Sensitivity analysis

We performed four sensitivity analyses. First, the association between each component of the 12 frailty‐related items (i.e., physical function and nutritional status, oral function, cognitive function, and social aspects) and CVD subtypes (i.e., ischemic heart disease, heart failure, and stroke) and all‐cause death is consistent, with the risk of CVD subtypes and all‐cause death increasing with an increasing number of problems in each of these functions (Fig. S1). Second, the association between the 12 frailty‐related items category and the development of CVD did not change even when competing risks of death were taken into account (Table S2). Third, the association between each of the components of the 12 frailty‐related items and the development of CVD did not change even when competing risks of death were taken into account (Fig. S2). Fourth, even when we removed the ICD‐10 codes I201 and I208, which indicate coronary vasospastic angina and coronary microvascular angina, respectively, from the definition of CVD and ischemic heart disease as outcomes, the association between frailty and CVD and ischemic heart disease remained consistent (Table S3).

Discussion

In the present study, we examined the association between frailty as defined by the 12 frailty‐related items—a comprehensive measure that includes physical, oral, and cognitive function, as well as social and nutritional status—and the development of CVD in 66 948 older adults using a nationwide health check‐up and insurance claims database. After adjustment for traditional CVD risk factors, frailty was associated with an increased risk of CVD. This association was consistent across CVD subtypes, including ischemic heart disease, heart failure, and stroke. Moreover, each component of frailty—physical function, nutritional status, oral function, cognitive function, and social aspects—was also associated with an increased risk of developing CVD. To our knowledge, this is the first study to clarify the association between frailty, as defined by a comprehensive frailty assessment tool, and CVD.
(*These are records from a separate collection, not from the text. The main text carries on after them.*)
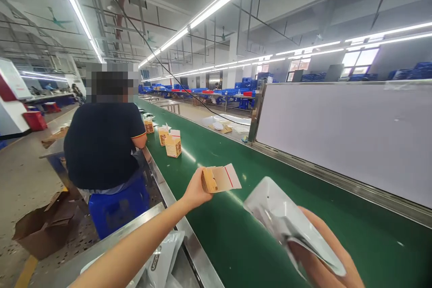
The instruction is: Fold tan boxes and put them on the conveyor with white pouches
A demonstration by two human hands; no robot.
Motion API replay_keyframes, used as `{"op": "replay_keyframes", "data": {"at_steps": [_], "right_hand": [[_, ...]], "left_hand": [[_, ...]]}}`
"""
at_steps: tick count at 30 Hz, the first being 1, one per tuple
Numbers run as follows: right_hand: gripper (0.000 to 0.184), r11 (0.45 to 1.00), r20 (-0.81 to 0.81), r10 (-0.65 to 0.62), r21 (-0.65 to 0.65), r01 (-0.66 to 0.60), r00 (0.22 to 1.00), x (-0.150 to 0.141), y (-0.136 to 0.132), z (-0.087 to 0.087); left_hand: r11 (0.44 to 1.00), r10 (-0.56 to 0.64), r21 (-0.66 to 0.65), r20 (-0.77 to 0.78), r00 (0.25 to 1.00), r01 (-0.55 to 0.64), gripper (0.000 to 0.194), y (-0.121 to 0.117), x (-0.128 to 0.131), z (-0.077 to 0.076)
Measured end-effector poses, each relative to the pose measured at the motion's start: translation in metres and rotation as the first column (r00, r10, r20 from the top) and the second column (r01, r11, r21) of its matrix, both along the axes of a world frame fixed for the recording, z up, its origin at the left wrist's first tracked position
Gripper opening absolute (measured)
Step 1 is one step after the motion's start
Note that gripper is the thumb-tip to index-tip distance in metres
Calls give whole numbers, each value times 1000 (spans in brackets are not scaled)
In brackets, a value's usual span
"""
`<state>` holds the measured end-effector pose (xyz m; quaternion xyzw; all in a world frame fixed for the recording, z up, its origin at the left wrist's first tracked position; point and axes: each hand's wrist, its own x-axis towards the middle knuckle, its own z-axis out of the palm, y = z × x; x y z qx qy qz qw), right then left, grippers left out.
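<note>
My left hand (196,189) is closed around a small yellow-brown carton (211,181) over the green conveyor belt (216,229). The carton lies tilted on its side, and its pale flap with a red strip sticks out to the right. At the lower right, my right hand (320,243) grips a silvery-white plastic pouch (270,209), fingers wrapped around its far and near sides. The pouch's contents cannot be seen. Farther up the belt stands an open carton (173,146) of the same kind, with another carton (163,135) just behind it.
A person in a dark shirt (104,144) sits on a blue stool (118,211) to the left. White pouches (162,261) lie on the metal side table below my left arm. A pale panel (344,135) borders the belt's right side. A cardboard box (47,229) sits on the floor.
</note>
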<state>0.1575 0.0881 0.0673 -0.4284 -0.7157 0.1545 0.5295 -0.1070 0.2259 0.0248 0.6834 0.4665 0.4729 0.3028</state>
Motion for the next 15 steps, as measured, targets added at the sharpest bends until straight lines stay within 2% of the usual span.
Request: {"op": "replay_keyframes", "data": {"at_steps": [2, 4, 6, 8, 9, 11, 13, 15], "right_hand": [[31, 988, 1, 99, 122, -98, 995, -14, -2, 20], [36, 977, 69, 112, 175, -122, 991, -22, -3, 22], [43, 979, 198, 55, 181, -92, 979, -23, -5, 15], [51, 975, 350, -39, 219, -41, 936, -21, -9, 7], [54, 959, 422, -90, 282, -37, 902, -20, -11, 3], [56, 889, 525, -193, 451, -79, 829, -20, -12, -3], [47, 816, 553, -263, 565, -124, 791, -22, -10, -11], [37, 802, 547, -269, 583, -130, 793, -24, -6, -25]], "left_hand": [[999, -9, 38, -29, 1000, 10, 68, -32, 11, 5], [997, 2, 72, -44, 999, 1, 71, -60, 18, 10], [989, 34, 144, -63, 997, -25, 71, -82, 21, 16], [961, 74, 275, -111, 991, -41, 67, -100, 24, 22], [937, 90, 346, -151, 984, -33, 63, -108, 26, 24], [891, 117, 454, -261, 958, 14, 57, -120, 33, 24], [871, 136, 486, -379, 915, 72, 61, -129, 44, 17], [881, 136, 463, -440, 888, 95, 69, -131, 56, 6]]}}
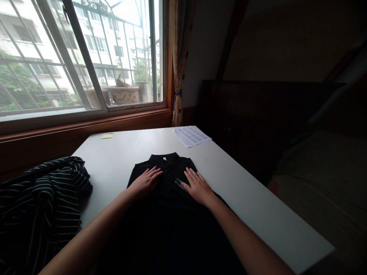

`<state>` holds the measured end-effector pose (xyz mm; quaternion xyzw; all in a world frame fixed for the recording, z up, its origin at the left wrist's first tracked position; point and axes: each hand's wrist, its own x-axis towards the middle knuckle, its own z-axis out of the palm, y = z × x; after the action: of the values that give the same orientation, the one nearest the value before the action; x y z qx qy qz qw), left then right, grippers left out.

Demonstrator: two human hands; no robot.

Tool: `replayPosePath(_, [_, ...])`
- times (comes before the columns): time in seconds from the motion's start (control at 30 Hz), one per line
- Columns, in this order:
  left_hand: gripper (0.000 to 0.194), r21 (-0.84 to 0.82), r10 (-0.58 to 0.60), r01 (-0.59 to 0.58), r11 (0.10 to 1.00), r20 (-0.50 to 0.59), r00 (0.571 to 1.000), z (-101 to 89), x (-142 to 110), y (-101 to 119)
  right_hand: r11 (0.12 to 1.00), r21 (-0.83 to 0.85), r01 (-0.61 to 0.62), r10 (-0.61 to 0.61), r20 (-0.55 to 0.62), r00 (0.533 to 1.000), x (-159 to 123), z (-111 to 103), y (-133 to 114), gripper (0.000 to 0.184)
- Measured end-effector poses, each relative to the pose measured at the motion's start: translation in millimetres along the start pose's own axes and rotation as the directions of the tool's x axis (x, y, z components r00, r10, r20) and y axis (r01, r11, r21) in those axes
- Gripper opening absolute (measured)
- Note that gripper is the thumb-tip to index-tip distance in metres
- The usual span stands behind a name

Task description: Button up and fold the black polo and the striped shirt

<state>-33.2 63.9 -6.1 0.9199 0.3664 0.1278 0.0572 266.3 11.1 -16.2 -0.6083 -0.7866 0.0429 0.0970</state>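
Note:
A black collared shirt [169, 214] lies front side up on the white table [229, 175], its collar pointing toward the far edge. A small pale label shows inside the collar. My left hand [147, 181] rests flat on the left chest of the shirt as I see it, fingers stretched out. On the other side of the button placket, my right hand [197, 186] lies flat with its fingers spread. Beside my right thumb is a light-edged strip [179, 183] on the shirt's chest. The shirt's lower part is too dark to make out.
A dark striped garment [46, 202] is heaped at the table's left edge. Printed papers [192, 136] lie at the far right corner, and yellow sticky notes [107, 135] at the far left. Beyond stand a barred window [114, 57] and a tied curtain [178, 99].

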Motion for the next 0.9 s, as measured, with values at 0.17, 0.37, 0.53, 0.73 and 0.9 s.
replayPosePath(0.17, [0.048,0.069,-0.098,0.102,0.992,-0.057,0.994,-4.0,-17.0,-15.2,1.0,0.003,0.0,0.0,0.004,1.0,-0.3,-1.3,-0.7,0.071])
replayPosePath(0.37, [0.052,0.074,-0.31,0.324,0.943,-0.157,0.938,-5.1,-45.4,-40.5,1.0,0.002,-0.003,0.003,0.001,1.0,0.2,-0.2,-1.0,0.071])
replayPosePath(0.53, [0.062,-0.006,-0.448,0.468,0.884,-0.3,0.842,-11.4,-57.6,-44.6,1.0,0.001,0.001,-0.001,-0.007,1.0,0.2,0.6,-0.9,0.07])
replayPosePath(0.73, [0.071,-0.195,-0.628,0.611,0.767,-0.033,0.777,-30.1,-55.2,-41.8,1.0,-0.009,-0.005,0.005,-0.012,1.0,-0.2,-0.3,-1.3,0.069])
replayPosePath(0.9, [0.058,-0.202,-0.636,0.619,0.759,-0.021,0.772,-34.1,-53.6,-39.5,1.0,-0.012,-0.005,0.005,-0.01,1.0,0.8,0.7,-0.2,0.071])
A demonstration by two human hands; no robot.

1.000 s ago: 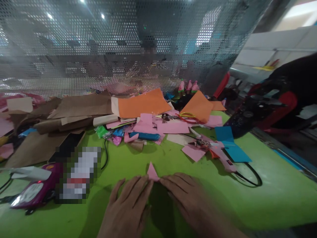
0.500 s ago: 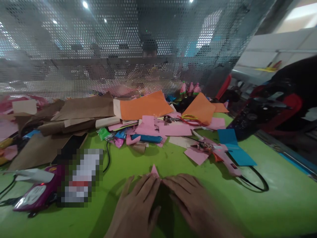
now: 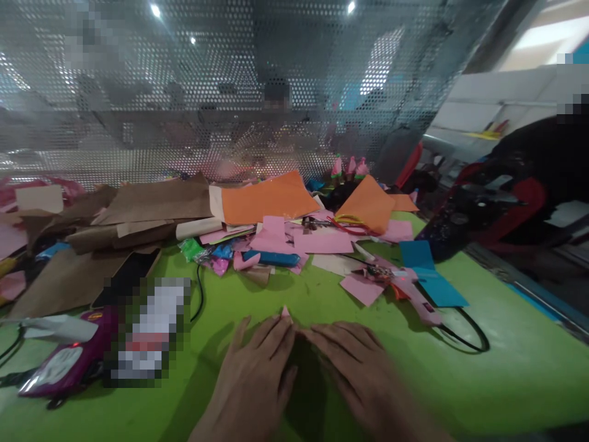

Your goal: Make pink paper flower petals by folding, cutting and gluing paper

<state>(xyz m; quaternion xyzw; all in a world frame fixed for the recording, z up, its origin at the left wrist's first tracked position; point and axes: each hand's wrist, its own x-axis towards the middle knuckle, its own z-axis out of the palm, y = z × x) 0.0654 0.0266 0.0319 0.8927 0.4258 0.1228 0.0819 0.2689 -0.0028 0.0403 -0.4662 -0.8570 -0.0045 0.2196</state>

The results of this study showing that frailty is associated with the development of CVD in older adults are consistent with the results of previous studies. In a prospective cohort study of 3259 older adults without a history of CHD or stroke, frailty as defined by the Fried criteria was associated with major adverse cardiovascular outcomes (HR 1.77, 95% CI 1.53–2.06), acute myocardial infarction (HR 1.95, 95% CI 1.31–2.90), stroke (HR 1.71, 95% CI 1.34–2.17), peripheral vascular disease (HR 1.80, 95% CI 1.44–2.27), and coronary artery disease (HR 1.35, 95% CI 1.11–1.65). 1 In a study using the Health ABC Study of 2825 older adults, frailty as defined by physical performance was associated with a higher risk of developing heart failure (HR 1.36, 95% CI 1.08–1.71 and HR 1.88, 95% CI 1.02–3.47, for moderate and severe frailty, respectively). 2 However, the result of the present study differs from previous research in several aspects. Our study found that frailty, as defined by a multifactorial frailty assessment tool, was consistently associated with the development of CVD across various subtypes, including ischemic heart disease, heart failure, and stroke. Additionally, we identified that each component of frailty was also independently associated with the development of CVD.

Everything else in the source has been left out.